§ **TASK DESCRIPTION**: Should a picture appear anywhere in the data, omit it and copy everything else exactly.

BEGIN

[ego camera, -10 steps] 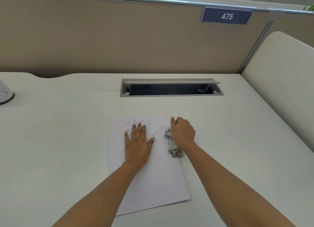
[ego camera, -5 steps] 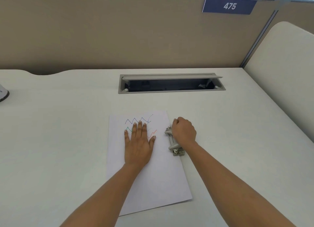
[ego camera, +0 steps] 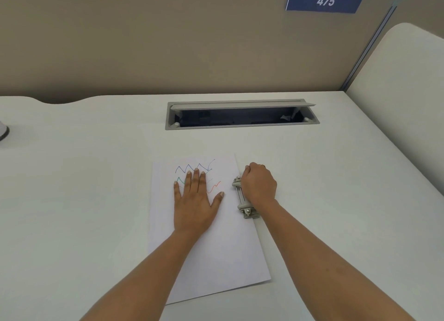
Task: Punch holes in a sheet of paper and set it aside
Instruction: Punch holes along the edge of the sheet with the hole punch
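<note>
A white sheet of paper (ego camera: 216,256) with coloured zigzag lines near its top lies on the desk in front of me. My left hand (ego camera: 195,200) rests flat on the sheet with straight, spread fingers. A grey metal hole punch (ego camera: 242,198) sits over the sheet's right edge. My right hand (ego camera: 259,185) lies on top of the punch with its fingers curled over the lever, hiding most of it.
The white desk (ego camera: 84,200) has an open grey cable tray (ego camera: 242,114) set into it behind the paper. A beige partition with a blue "475" sign (ego camera: 325,0) stands at the back. A white round base (ego camera: 3,132) shows at the left edge.
My right hand's fingers have curled in over the punch lever. The left hand stays flat on the sheet. The view has tilted down slightly.
</note>
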Demonstrator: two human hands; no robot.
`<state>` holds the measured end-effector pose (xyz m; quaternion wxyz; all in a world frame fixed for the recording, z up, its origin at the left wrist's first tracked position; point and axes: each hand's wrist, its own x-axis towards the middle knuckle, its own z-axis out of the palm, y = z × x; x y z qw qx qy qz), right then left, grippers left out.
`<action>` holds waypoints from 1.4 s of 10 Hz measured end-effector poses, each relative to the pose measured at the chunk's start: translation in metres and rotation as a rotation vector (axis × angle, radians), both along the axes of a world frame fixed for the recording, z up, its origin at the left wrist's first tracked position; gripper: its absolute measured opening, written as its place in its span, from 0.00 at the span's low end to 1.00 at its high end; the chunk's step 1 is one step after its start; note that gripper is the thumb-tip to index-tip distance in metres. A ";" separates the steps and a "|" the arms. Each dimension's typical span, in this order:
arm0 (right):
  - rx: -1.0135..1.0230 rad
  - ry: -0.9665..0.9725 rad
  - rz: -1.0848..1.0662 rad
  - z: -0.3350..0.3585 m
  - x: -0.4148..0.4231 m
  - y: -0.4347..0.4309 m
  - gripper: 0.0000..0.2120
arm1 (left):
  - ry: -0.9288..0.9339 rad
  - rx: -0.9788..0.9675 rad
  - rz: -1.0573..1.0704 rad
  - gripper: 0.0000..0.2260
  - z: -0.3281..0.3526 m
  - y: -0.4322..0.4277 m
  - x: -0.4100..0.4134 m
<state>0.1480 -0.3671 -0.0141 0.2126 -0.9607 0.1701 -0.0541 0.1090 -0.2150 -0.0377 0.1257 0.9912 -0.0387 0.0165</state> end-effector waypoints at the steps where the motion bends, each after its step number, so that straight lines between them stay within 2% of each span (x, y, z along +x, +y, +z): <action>1: -0.010 -0.006 0.009 -0.001 0.000 0.000 0.17 | -0.011 0.002 0.003 0.33 0.000 0.000 0.000; 6: -0.114 0.019 0.008 -0.005 -0.003 -0.005 0.18 | -0.008 0.017 0.007 0.33 -0.001 -0.001 -0.002; 14: -0.072 -0.010 -0.015 -0.010 -0.002 -0.007 0.18 | -0.016 0.030 0.011 0.33 0.000 -0.002 -0.002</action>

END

§ **RESULT**:
[ego camera, -10 steps] 
[ego camera, -5 steps] 
[ego camera, +0 steps] 
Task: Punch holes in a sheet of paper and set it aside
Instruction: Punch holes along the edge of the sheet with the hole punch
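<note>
A white sheet of paper (ego camera: 216,256) with coloured zigzag lines near its top lies on the desk in front of me. My left hand (ego camera: 195,200) rests flat on the sheet with straight, spread fingers. A grey metal hole punch (ego camera: 242,198) sits over the sheet's right edge. My right hand (ego camera: 259,185) lies on top of the punch with its fingers curled over the lever, hiding most of it.
The white desk (ego camera: 84,200) has an open grey cable tray (ego camera: 242,114) set into it behind the paper. A beige partition with a blue "475" sign (ego camera: 325,0) stands at the back. A white round base (ego camera: 3,132) shows at the left edge.
My right hand's fingers have curled in over the punch lever. The left hand stays flat on the sheet. The view has tilted down slightly.
</note>
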Demonstrator: two human hands; no robot.
`<state>` holds the measured end-effector pose (xyz m; quaternion wxyz; all in a world frame fixed for the recording, z up, its origin at the left wrist's first tracked position; point and axes: each hand's wrist, its own x-axis towards the middle knuckle, its own z-axis out of the palm, y = z × x; x y z qw qx qy qz), right then left, grippers left out.
`<action>` holds waypoints from 1.4 s of 10 Hz measured end-effector poses, each relative to the pose measured at the chunk's start: translation in metres and rotation as a rotation vector (axis × angle, radians), both along the axes of a world frame fixed for the recording, z up, its origin at the left wrist's first tracked position; gripper: its absolute measured opening, written as its place in its span, from 0.00 at the span's low end to 1.00 at its high end; the chunk's step 1 is one step after its start; note that gripper is the thumb-tip to index-tip distance in metres. A ";" separates the steps and a "|" the arms. Each dimension's typical span, in this order:
arm0 (right):
  - rx: -1.0135..1.0230 rad
  - ry: -0.9665..0.9725 rad
  - rz: -1.0848..1.0662 rad
  - z: -0.3350..0.3585 m
  - x: -0.4148..0.4231 m
  - y: -0.4347..0.4309 m
  - gripper: 0.0000..0.2120
arm1 (left):
  - ry: -0.9288..0.9339 rad
  - rx: -0.9788..0.9675 rad
  - rz: -1.0573..1.0704 rad
  - gripper: 0.0000..0.2260
  - z: -0.3281..0.3526 m
  - y: -0.4322..0.4277 m
  - x: -0.4100..0.4134 m
<state>0.1480 -0.3671 -0.0141 0.2126 -0.9607 0.1701 -0.0541 0.1090 -0.2150 -0.0377 0.1257 0.9912 -0.0387 0.0165</state> end-effector waypoints at the steps where the motion bends, each after its step number, so that straight lines between them stay within 2% of each span (x, y, z along +x, +y, +z): <action>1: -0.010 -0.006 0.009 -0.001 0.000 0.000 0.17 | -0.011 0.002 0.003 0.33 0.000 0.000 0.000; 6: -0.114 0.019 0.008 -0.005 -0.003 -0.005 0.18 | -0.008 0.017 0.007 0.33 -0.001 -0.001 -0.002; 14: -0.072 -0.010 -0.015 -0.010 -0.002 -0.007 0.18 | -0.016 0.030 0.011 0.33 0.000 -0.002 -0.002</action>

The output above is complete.